• EXERCISE DATA:
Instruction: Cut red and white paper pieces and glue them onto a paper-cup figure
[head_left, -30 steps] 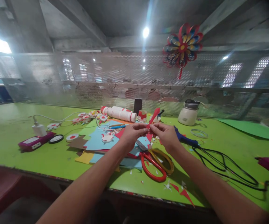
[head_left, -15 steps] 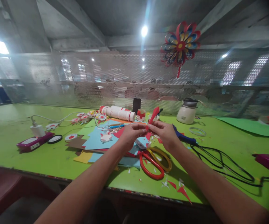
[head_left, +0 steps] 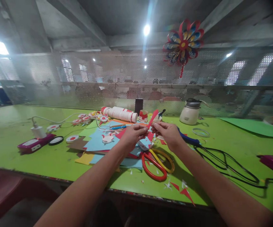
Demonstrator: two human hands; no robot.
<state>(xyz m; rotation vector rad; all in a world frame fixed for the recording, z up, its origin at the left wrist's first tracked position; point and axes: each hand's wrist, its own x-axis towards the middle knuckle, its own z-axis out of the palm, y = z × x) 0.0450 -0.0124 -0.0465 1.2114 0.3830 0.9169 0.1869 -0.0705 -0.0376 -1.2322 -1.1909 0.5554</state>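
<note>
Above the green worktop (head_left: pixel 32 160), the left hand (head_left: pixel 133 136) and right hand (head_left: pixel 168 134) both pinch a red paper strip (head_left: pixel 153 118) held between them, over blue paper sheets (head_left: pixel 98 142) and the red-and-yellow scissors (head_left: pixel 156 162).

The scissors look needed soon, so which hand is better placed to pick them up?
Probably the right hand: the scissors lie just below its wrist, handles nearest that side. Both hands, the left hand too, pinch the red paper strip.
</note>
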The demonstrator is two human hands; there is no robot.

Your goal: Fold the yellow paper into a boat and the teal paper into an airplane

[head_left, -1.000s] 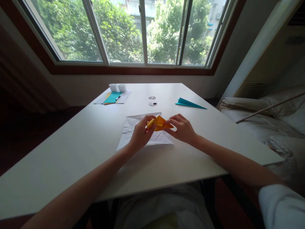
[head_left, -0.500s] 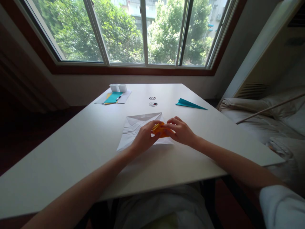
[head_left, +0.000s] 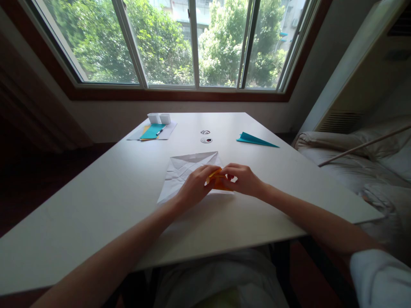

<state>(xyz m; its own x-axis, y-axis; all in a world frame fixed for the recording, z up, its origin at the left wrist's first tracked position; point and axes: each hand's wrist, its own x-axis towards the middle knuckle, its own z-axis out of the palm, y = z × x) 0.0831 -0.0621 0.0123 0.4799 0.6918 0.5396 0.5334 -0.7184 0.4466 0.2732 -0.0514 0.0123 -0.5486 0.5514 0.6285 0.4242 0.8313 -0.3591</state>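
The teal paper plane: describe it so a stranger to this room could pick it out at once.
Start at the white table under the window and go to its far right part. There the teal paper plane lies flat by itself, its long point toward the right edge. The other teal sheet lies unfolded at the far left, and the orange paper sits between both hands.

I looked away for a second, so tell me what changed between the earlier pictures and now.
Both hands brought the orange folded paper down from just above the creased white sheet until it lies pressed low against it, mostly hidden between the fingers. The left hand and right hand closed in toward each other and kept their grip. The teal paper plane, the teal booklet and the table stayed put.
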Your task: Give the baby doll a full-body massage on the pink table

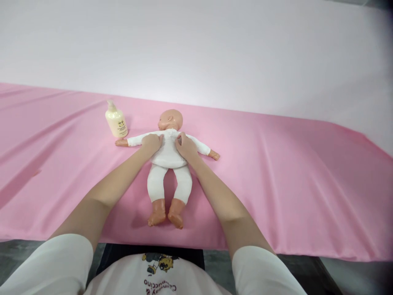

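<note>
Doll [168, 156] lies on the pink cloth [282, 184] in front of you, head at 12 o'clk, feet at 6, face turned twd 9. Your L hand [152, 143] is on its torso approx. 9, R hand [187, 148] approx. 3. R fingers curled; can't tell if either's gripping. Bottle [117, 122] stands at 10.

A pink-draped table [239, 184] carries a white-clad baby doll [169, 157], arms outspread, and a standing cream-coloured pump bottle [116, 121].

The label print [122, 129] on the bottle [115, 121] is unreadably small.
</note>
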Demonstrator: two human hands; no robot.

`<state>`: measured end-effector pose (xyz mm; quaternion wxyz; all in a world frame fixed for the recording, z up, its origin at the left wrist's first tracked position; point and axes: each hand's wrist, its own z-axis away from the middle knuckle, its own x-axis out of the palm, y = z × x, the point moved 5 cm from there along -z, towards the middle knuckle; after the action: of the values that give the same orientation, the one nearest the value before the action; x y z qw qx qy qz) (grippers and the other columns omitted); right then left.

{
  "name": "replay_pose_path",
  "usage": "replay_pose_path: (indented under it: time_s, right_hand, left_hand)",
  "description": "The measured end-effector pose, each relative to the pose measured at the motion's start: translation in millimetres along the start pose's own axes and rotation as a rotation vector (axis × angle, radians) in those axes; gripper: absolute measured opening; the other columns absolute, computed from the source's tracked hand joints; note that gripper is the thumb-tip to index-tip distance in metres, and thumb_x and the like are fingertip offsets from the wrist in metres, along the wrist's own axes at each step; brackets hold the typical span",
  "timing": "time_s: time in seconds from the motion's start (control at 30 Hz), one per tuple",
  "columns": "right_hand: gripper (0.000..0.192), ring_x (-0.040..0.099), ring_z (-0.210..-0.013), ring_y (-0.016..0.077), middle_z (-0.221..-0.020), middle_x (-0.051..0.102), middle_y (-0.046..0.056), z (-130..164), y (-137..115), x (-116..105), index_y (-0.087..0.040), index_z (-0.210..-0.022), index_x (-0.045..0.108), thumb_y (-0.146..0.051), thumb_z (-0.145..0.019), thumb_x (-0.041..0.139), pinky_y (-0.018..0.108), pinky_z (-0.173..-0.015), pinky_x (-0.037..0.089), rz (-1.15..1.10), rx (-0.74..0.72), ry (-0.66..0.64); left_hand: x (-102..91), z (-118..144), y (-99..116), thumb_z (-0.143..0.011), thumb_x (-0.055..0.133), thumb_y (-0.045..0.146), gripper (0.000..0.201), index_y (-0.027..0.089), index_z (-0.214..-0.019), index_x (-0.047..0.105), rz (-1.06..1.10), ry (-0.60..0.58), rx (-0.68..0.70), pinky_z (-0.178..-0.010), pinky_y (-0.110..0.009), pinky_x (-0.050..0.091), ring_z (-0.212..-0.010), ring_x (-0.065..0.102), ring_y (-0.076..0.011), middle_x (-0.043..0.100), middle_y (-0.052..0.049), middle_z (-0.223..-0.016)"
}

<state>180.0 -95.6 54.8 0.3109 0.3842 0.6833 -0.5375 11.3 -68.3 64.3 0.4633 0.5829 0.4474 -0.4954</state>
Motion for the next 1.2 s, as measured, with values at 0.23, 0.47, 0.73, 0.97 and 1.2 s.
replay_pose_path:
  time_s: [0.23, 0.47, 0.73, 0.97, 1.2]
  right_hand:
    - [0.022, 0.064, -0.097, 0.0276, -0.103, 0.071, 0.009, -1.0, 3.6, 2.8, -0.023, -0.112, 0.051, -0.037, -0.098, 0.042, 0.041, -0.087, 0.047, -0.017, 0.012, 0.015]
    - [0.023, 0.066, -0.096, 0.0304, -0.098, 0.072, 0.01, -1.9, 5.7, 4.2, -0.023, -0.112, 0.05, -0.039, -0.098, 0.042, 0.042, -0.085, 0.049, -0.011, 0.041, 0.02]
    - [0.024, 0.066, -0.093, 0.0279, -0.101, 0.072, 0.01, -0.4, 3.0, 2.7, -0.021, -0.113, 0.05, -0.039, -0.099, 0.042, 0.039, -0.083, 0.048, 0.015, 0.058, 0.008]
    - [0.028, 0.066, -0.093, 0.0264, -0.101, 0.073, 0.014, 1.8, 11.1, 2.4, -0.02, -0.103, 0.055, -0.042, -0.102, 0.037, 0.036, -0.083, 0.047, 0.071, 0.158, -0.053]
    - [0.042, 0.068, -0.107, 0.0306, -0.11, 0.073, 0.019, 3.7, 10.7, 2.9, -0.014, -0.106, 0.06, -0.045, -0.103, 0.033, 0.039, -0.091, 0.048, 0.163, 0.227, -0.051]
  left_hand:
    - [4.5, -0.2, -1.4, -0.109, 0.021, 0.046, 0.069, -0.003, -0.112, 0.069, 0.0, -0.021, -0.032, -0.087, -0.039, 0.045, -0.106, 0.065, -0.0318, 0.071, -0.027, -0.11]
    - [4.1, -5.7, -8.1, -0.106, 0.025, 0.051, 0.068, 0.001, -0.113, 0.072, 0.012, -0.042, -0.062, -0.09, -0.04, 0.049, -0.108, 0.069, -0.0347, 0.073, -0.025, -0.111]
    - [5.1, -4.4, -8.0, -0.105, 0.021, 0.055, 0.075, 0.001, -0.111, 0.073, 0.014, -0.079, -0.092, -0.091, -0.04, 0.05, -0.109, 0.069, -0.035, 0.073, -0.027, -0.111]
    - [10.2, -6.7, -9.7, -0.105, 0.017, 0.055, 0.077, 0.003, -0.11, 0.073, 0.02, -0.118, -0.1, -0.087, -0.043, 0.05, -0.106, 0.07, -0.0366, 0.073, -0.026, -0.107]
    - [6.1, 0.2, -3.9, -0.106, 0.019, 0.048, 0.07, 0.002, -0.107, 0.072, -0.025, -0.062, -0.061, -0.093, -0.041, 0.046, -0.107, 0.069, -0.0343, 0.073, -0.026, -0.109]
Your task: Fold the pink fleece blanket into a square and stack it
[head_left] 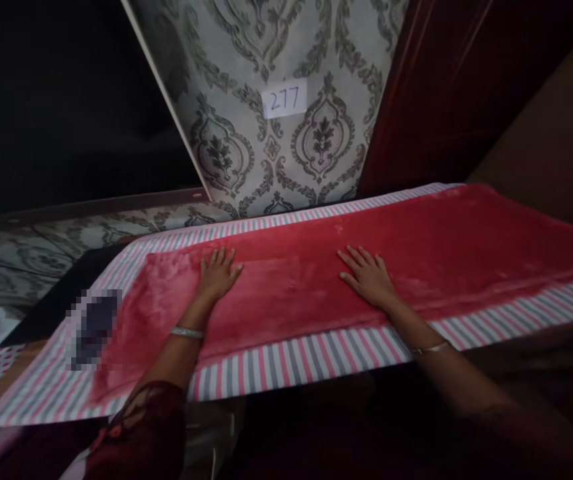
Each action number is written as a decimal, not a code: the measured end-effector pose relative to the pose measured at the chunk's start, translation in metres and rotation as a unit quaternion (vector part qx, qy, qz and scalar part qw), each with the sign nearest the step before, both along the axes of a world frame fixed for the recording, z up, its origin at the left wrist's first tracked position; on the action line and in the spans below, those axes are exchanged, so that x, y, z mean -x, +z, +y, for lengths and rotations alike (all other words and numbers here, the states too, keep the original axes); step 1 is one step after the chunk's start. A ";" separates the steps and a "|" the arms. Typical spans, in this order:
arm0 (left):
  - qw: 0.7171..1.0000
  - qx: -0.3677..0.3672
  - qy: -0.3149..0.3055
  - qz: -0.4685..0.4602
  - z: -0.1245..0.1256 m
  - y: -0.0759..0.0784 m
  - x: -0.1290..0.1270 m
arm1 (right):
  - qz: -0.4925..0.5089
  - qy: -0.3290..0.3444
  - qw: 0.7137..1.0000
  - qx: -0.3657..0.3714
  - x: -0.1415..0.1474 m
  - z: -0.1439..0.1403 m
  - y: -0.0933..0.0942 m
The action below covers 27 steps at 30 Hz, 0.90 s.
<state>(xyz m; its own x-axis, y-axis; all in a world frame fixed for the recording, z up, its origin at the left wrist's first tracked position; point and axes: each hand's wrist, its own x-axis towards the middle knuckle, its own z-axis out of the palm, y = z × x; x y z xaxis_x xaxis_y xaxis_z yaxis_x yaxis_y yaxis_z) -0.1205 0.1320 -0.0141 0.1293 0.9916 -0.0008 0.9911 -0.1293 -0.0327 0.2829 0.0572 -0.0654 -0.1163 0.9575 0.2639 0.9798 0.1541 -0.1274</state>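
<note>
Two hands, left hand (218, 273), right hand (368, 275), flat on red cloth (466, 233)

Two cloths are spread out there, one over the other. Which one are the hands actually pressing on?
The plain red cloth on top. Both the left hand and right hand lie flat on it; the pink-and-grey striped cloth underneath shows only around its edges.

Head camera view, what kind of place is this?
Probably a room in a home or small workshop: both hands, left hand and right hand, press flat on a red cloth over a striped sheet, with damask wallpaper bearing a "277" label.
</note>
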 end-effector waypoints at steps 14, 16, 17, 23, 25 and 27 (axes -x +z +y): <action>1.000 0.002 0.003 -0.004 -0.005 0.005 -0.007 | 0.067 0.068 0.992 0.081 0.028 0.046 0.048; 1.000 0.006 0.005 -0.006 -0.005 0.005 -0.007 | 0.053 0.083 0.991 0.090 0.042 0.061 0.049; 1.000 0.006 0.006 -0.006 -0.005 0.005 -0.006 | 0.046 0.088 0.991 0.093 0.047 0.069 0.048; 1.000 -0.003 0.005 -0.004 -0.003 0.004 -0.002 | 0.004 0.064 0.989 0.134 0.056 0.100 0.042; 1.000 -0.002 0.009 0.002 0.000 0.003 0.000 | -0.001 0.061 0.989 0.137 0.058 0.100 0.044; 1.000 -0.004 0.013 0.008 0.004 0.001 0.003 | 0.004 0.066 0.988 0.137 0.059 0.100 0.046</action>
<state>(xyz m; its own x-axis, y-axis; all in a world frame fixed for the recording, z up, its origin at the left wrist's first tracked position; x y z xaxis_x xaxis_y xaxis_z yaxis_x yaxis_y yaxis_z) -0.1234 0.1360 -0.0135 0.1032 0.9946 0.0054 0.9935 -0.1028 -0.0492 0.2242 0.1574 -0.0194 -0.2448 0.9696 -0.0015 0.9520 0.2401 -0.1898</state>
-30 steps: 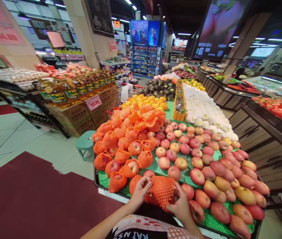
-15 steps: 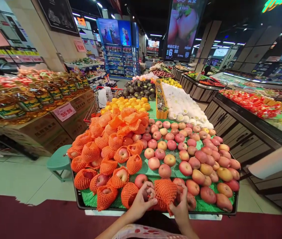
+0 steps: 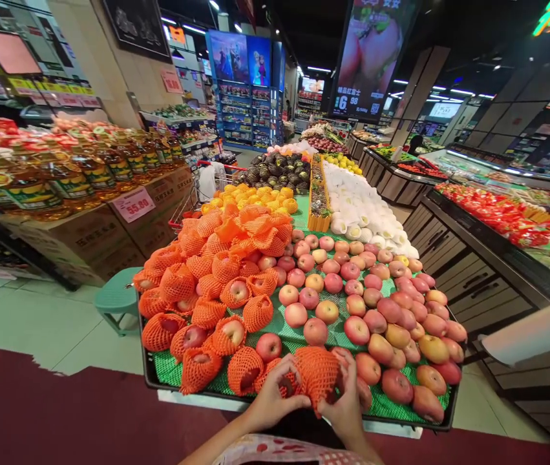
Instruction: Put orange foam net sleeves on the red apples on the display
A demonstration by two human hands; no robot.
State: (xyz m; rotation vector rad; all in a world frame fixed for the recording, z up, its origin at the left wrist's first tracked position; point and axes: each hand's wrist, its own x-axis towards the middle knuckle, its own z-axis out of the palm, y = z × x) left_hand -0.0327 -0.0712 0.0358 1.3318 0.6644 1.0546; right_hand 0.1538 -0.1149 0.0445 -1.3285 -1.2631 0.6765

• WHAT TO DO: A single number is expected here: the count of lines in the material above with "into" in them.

• RESULT FOR THIS EXERCISE: 2